Он действительно считал, что магистрат приехал в приют искать себе сына. И как же теперь мучительно должно быть Вудворду думать, что он может потерять еще одного сына, погибшего из-за греховности мира. Но каковы бы ни были чувства Мэтью к магистрату, он не отвернется — не может отвернуться — от Рэйчел. Пусть он замена сыну… но он еще и человек и должен делать то, что считает правильным.

То есть биться за доказательства ее невиновности вплоть до самой казни.

Ночная птица или еще какая, но она действительно говорит ему. Он даже сейчас слышал ее голос, слышал ее, страдающую в темноте своей камеры. Что же он будет делать завтра, когда магистрат попросит его подготовить смертный приговор и подписать его как свидетель ниже подписи самого Вудворда?

Он поставил свечу и оперся на кровать — осторожно, потому что рубцы на спине горели. Потом стал читать документы суда в надежде, что его что-нибудь наведет на факт, который он просмотрел, и этот один факт станет ключом к свободе Рэйчел.

Но заранее боялся, что такого факта не найдется.

Времени оставалось очень мало. Если действительно Сатана поселился в Фаунт-Рояле, подумал Мэтью, он сейчас весело ухмыляется. А если не Сатана… то это ухмылка кого-то другого. Той самой лисы, как сказала миссис Неттльз.

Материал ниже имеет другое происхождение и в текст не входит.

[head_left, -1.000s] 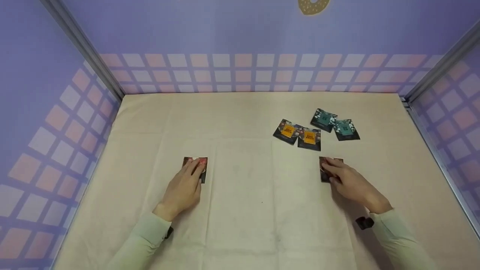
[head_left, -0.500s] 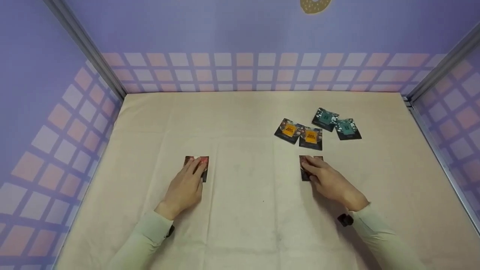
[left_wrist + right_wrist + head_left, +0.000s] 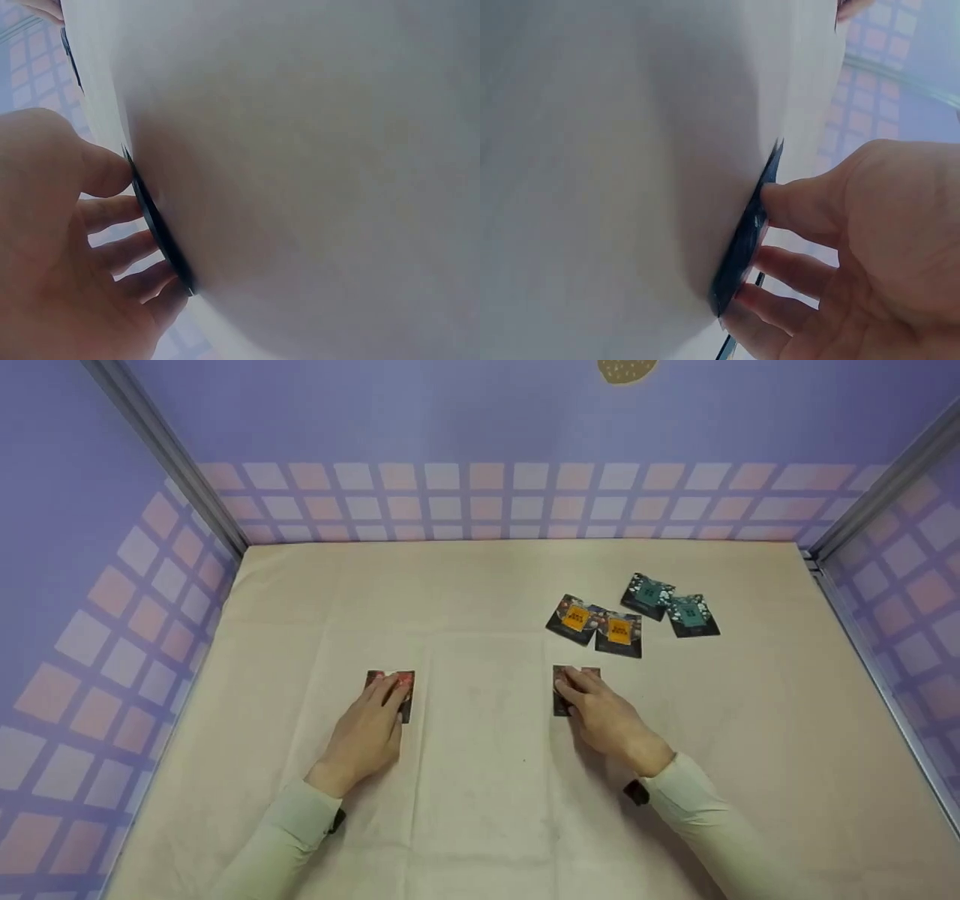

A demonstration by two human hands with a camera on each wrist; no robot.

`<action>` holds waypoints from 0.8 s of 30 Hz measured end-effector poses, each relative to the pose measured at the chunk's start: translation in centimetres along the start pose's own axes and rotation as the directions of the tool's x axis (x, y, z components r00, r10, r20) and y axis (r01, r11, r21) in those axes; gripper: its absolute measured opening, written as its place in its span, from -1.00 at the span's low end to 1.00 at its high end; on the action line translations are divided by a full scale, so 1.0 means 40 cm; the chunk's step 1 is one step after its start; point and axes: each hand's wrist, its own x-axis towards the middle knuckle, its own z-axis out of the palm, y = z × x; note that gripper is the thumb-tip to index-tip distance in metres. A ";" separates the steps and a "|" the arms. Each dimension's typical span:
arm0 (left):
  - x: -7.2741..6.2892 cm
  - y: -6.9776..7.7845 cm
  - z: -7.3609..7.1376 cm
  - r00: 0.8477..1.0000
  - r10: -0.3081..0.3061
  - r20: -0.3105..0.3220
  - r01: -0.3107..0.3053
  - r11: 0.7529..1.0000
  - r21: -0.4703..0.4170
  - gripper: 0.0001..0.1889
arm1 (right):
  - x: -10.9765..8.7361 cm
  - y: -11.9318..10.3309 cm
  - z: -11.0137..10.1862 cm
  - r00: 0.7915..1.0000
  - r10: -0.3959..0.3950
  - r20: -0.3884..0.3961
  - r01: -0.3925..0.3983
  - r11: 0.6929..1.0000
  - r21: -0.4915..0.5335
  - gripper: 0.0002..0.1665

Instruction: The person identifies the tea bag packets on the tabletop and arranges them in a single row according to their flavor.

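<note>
Under the fingertips of my left hand (image 3: 361, 739) lies a small square sachet (image 3: 407, 711), dark with a red upper part, flat on the cloth. In the left wrist view its dark edge (image 3: 161, 232) runs beneath the thumb and extended fingers. My right hand (image 3: 604, 724) rests thumb and fingertips on another dark sachet with a reddish top (image 3: 561, 706), to the right of the first. The right wrist view has this sachet (image 3: 739, 255) side-on, close over the cloth, the fingers fairly straight on its upper face. Both hands partly cover their sachets.
Beyond the right hand lie two overlapping sachets with orange labels (image 3: 618, 634). Farther back and right are two with green labels (image 3: 691, 616). A cream cloth (image 3: 480, 780) covers the table, with purple checked panels (image 3: 487, 502) at the back and sides.
My right hand has moved left across the table together with its sachet, coming closer to the left hand. The left hand and the other sachets have stayed put.
</note>
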 end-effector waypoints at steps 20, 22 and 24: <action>0.004 -0.004 0.005 0.999 0.022 -0.036 -0.020 0.999 0.050 -0.49 | 0.072 -0.174 0.048 0.998 -0.056 0.003 0.056 0.997 -0.057 -0.45; 0.004 -0.004 0.004 0.999 0.022 -0.037 -0.020 0.999 0.045 -0.50 | 0.081 -0.196 0.053 0.998 -0.055 0.019 0.056 0.996 -0.067 -0.43; 0.002 -0.003 0.004 0.999 0.021 -0.040 -0.019 0.999 0.037 -0.50 | 0.088 -0.217 0.059 0.998 -0.054 0.031 0.056 0.995 -0.076 -0.40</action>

Но Мэтью верил, что даже самая искусная лиса оставляет след. И ему предстоит взять этот след, мобилизовав все свои инстинкты ищейки. Если инстинкты его подведут, Рэйчел погибнет, а он будет обречен судьбе, которая для него страшнее огней Ада: биться с неразрешимыми вопросами до самой могилы.

Глава 23

— Сие мой дар тебе, — сказал Сатана.

Мэтью не мог ни двинуться, ни заговорить. Язык сковало льдом, тело окоченело. Но в прыгающем свете пламени он заметил, что Сатана действительно одет в черный плащ с шестью золотыми пуговицами, по три с каждой стороны. Голову дьявола покрывал капюшон, и там, где полагается быть лицу, была только еще более глубокая тьма.

— Мой дар, — повторил Сатана голосом, очень похожим на голос Исхода Иерусалима.

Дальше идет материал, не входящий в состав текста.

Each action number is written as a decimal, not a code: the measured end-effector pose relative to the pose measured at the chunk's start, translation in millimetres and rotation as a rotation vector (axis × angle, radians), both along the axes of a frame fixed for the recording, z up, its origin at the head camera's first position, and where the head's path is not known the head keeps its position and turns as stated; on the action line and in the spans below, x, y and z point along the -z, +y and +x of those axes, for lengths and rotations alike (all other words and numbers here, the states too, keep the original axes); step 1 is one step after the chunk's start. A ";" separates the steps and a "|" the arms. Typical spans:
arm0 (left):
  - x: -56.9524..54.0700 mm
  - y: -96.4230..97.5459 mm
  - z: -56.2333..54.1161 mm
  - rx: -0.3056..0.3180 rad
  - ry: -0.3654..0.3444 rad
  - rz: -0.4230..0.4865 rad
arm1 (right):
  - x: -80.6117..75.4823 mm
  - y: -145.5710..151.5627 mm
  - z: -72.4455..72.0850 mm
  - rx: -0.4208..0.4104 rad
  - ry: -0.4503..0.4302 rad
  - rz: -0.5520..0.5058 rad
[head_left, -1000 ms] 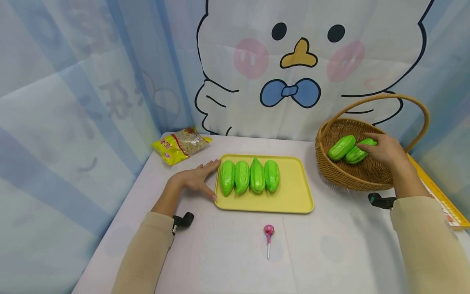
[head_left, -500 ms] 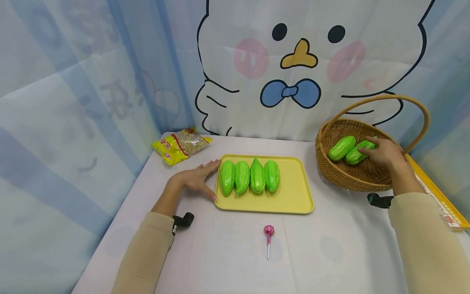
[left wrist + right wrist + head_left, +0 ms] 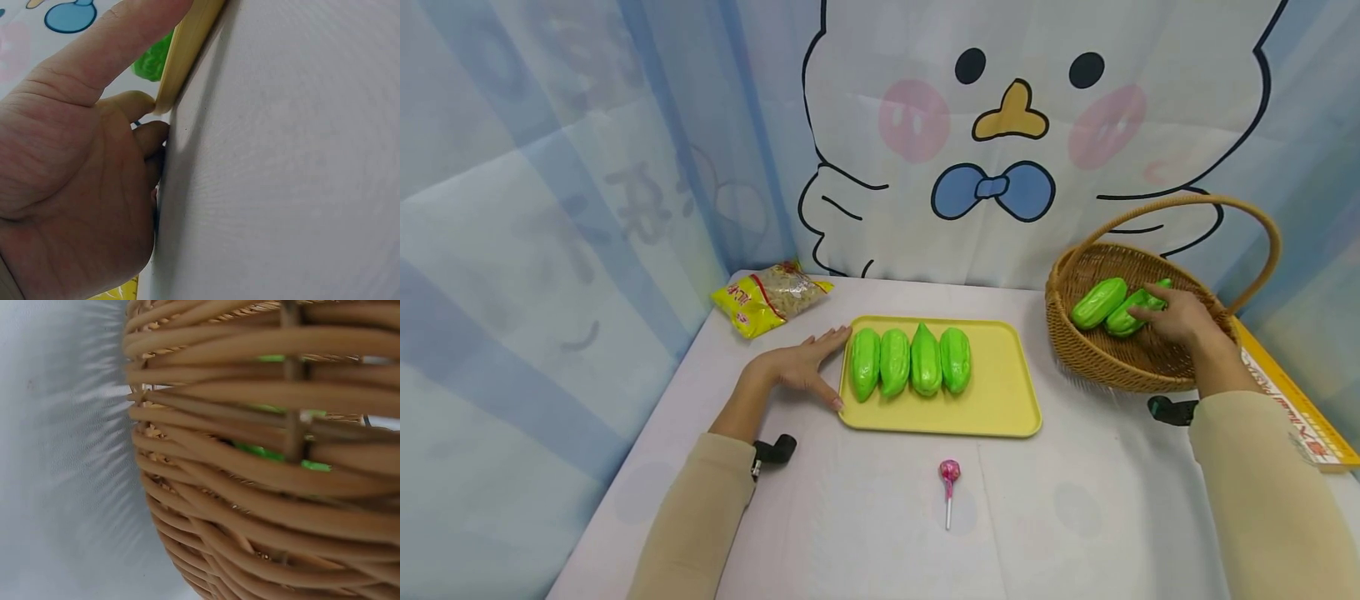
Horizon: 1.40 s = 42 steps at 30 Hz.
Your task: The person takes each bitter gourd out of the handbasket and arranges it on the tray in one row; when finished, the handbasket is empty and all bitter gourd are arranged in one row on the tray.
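Note:
In the head view my left hand (image 3: 797, 367) rests at the left edge of the yellow tray (image 3: 1000, 383), thumb and fingers spread along its rim. The left wrist view shows the thumb (image 3: 119, 47) straight against the tray side (image 3: 187, 53). Several glossy green ribbed vegetables (image 3: 925, 358) lie side by side on the tray. My right hand (image 3: 1187, 321) reaches into the wicker basket (image 3: 1120, 367), thumb and fingers around a green ribbed vegetable (image 3: 1122, 321). A second one (image 3: 1099, 302) lies beside it. In the right wrist view the basket's weave (image 3: 250, 487) hides the hand.
A lollipop (image 3: 950, 473) lies in front of the tray. At the back left is a yellow snack bag (image 3: 771, 296). A flat yellow-edged box (image 3: 1300, 408) lies right of the basket, whose handle (image 3: 1270, 242) arches above it. A printed curtain (image 3: 917, 225) hangs behind.
My right hand has drawn slightly toward me and lower in the basket, its fingers closing about the right-hand vegetable, which has shifted slightly. My left hand and the tray have stayed put.

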<state>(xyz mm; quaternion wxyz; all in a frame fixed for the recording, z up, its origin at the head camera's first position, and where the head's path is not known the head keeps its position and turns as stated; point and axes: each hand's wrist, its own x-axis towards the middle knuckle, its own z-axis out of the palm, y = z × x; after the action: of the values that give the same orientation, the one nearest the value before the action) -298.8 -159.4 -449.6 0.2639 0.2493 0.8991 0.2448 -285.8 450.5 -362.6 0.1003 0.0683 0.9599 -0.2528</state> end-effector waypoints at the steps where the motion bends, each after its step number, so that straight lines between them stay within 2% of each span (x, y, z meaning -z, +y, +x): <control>1: -0.1 -0.1 0.1 -0.001 -0.001 0.000 | 0.7 0.5 -1.1 -0.007 -0.005 -0.001; 7: 0.0 0.8 0.9 -0.008 -0.006 -0.004 | 6.8 4.7 -6.8 -0.048 0.013 0.037; 12: -0.3 0.8 1.0 -0.014 -0.006 -0.002 | 9.3 5.4 -5.6 -0.037 0.037 0.002; 20: 1.1 0.5 -0.4 -0.015 -0.019 0.004 | 12.5 3.4 -5.2 -0.062 0.013 -0.085; 34: -2.0 1.4 1.6 -0.009 -0.010 0.001 | 11.5 3.7 -1.9 -0.060 0.014 -0.084; 42: -2.6 1.5 2.0 -0.020 -0.013 -0.002 | 4.9 0.2 -0.6 -0.050 0.101 -0.089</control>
<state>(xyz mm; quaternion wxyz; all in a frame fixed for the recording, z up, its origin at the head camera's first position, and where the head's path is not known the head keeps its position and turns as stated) -296.9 -157.8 -447.0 0.2675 0.2384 0.9001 0.2479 -286.3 450.7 -367.5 0.0609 0.0270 0.9529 -0.2957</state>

Длиннопалыми бескровными руками он распахнул плащ, обнажив под ним шитый золотом камзол. Из-под него он достал мокрую черепаху, с которой капала вода. Она дергалась в темно-зеленом панцире, который Сатана протянул Мэтью.

Руки Сатаны взялись за края панциря и без видимого усилия разорвали его. Панцирь лопнул со звуком мушкетного выстрела. Медленным, страшным изгибом этих инфернальных рук тело разорвало пополам, и пасть черепахи раскрылась в смертной муке. Потом поползли наружу окровавленные внутренности — красные, белые и синие, как британский флаг.

Из массы раздавленных органов посыпались золотые и серебряные монеты, как сыплются деньги из разрезанного бритвой кошелька. Сатана сунул левую руку внутрь кишок и показал Мэтью окровавленную ладонь: на ней лежала золотая монетка, измазанная красным.

— Сие да принадлежит тебе, — произнес Сатана.

Он подался вперед, протягивая левую руку, держа монету двумя пальцами. Мэтью не мог отступить, потому что у него руки и ноги были связаны. Сатана навис над ним черным коршуном и вложил край монеты между губ Мэтью.

Медленно и неумолимо монета ползла к нему в рот. Он почувствовал, как глаза лезут на лоб, ощутил горький вкус крови. И только тут увидел, что горит: прямо за спиной повелителя Пандемониума — пылающий столб, и к нему привязана пожираемая огнем человеческая фигура, извивающаяся в невыразимых муках плоти.

Мэтью услыхал собственный стон. Монета лезла в горло, душила его. И тут из-под капюшона Сатаны стало всплывать лицо, вплотную к лицу Мэтью. Показались оскаленные клыки, вставленные в кость челюсти. Следом вылезла морда скелета, пустые орбиты глаз в черепе собаки. Этот череп прижался к лицу Мэтью и дохнул жаром, несшим зловонную мерзость могилы.